Constantius again paused for a moment, to allow the expected applause and shouts of acclamation to rise from the crowd. What we heard instead was puzzled muttering among the troops, broken only by the receding calls of the heralds in the distance. Julian seemed to shrink even further into himself with embarrassment. Constantius, determined to wring an acclamation out of the crowd if he had to stand there all night, had just taken a breath to begin his harangue again, when a single centurion rose and shouted enthusiastically that it was the will of God.
'Ave, Julianus Caesar!'
he cried. The man had obviously been planted in advance.

Nevertheless, the men in that centurion's company joined in their leader's example.
'Ave, Julianus Caesar!'
cried sixty or seventy other desultory voices, a shout that was immediately taken up by several other companies scattered around the plaza and by the heralds on the perimeter, themselves doing their level best to stir the crowd's excitement. Slowly, almost reluctantly the volume of cheers mounted, filling the plaza and spreading to the mob thronging the streets beyond.

Constantius' round, sweating face broke into a broad smile. As he turned to Julian, his mouth remained fixed in its grin, though his eyes narrowed. Glancing briefly to a point behind his cousin, he gave a slight nod. Immediately an enormous eunuch, a Sicilian giant who normally performed menial tasks around the palace, stepped forward, dressed in the elaborate furs and plaid cloth breaches of a Gallic chieftain, his face painted with horrifying blue stripes, a gaudy hairpiece with long russet braids draping down his back, silver serpent-shaped bangles clamped around his massive biceps.

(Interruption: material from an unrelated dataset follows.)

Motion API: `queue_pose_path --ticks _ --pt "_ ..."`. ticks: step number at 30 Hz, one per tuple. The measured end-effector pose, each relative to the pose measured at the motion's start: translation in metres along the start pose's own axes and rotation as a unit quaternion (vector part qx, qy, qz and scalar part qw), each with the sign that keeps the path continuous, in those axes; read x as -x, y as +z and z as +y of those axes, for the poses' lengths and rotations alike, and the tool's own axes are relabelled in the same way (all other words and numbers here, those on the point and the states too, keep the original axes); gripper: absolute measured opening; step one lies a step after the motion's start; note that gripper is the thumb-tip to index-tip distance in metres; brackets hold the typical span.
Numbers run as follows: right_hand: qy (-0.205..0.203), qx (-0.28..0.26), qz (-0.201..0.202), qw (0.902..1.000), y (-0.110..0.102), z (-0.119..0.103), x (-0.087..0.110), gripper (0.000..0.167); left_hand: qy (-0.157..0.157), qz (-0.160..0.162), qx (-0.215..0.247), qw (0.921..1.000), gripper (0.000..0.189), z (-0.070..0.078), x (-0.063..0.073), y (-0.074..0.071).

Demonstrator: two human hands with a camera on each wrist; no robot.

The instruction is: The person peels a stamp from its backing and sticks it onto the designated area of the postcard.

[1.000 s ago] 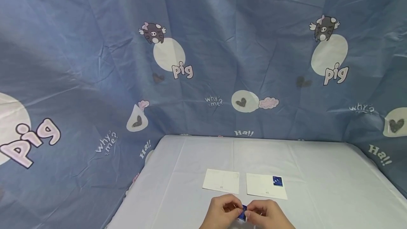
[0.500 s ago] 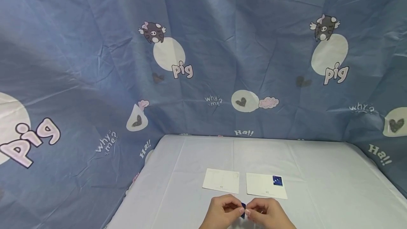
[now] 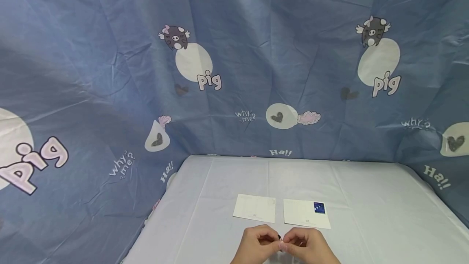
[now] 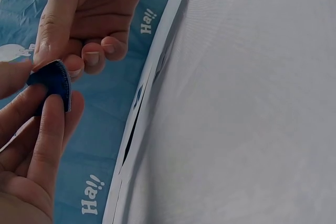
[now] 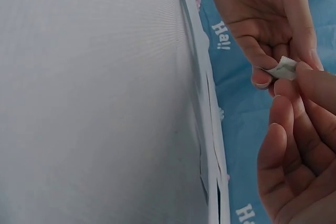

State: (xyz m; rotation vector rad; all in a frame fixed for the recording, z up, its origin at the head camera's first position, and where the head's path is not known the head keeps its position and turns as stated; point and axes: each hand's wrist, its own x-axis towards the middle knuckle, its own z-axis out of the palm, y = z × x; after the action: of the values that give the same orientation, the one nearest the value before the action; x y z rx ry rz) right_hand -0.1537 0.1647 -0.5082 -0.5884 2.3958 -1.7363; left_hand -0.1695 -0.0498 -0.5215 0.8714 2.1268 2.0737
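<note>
In the head view my left hand (image 3: 256, 244) and right hand (image 3: 310, 245) meet at the table's near side. Between their fingertips they pinch a small postage stamp. Its dark blue printed face, with a perforated edge, shows in the left wrist view as a bent stamp (image 4: 59, 78). The right wrist view gives its whitish back (image 5: 285, 68). From the head only a thin dark sliver of it is visible. Beyond the hands lie two white cards: a plain left card (image 3: 254, 208) and a right card (image 3: 301, 214) bearing a blue stamp (image 3: 319, 207) in its upper right corner.
A white cloth (image 3: 366, 199) covers the table, backed by a blue patterned curtain (image 3: 234, 72) that also runs along the sides. Something clear and shiny (image 3: 280, 258) lies under the hands, its kind unclear.
The stamp between the fingers has turned from showing its blue face to nearly edge-on in the head view. The fingertips have drawn closer together. Both cards stay in place.
</note>
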Motion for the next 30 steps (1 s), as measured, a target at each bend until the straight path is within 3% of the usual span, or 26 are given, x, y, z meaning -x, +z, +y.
queue_pose_path --ticks 19,30 --pt "-0.014 -0.008 -0.013 0.9998 0.0016 -0.0009 0.0004 0.012 0.027 -0.006 0.012 0.9996 0.009 0.0021 -0.0007 -0.0011" --pt "0.017 0.005 -0.006 0.9998 0.0008 0.0016 -0.0005 0.016 -0.027 -0.005 0.035 0.999 0.011 0.0048 0.0005 0.0"
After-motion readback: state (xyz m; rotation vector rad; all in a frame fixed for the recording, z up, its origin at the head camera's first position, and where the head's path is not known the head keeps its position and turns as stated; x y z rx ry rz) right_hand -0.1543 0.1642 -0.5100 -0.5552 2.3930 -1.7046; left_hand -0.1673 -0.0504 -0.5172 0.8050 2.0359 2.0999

The crowd fell into awestruck silence as the man walked ponderously to Julian's side, carrying a large bundle, which he shook out with a deliberate, dramatic flourish. He draped the heavy purple embroidered cloak over the new Caesar's shoulders and fell prostrate at the young man's feet in a position of abject fear.

As Julian stood staring in a combination of wonder and mortification at the huge trembling man, another roar went up from the crowd, this time accompanied by the deafening rattle of shields as the troops clashed them against their knees with a fearsome din. It was only later, after my careful explanation to him, that he understood that this was an indication of the troops' complete approval, and was, in fact, much to be preferred to their striking their shields with their spears, a sign of rage and grief.

'Beloved cousin!' Constantius shouted above the roar. 'You have thus attained, while still young, the distinction for which you were destined by your ancestry. Be therefore my partner in toil, my colleague in danger! Assume for yourself the government of Gaul! Relieve its suffering people by generous treatment! Meet the enemy in battle, and raise high the standards of your legions! Command these men, whose valor matches your own! We will wage war simultaneously; we will aid one another with constant and mutual affection; and God willing, we will govern together, collaborators in righteousness and humility, over a world finally at peace.'

The men cheered wildly, and the Emperor raised Julian's hand in his own, high over their heads, acknowledging the vast and rather incompetently choreographed demonstration of approval. When the applause continued even after many moments, Constantius led him to a sedan chair that had been positioned at the side of the platform, and which was borne by eight slaves, all of them costumed identically as fierce Gallic warriors. After the Emperor and his new Caesar had clambered onto the broad, carved, and curtained bench, the slaves carefully lifted their poles and lumbered, rocking, around the circuit of the massive plaza to the general acclaim of the thronging crowd. They were led by a squad of fifty hard-muscled Praetorians who cleared a path through the mob, sometimes with the flats of their swords. Julian stared out into the middle distance, his expression impossible to read. The slaves finally conveyed the two men back to the foot of the platform, where they stepped out and with a concluding wave, walked arm in arm back through the double doors into the reception hall.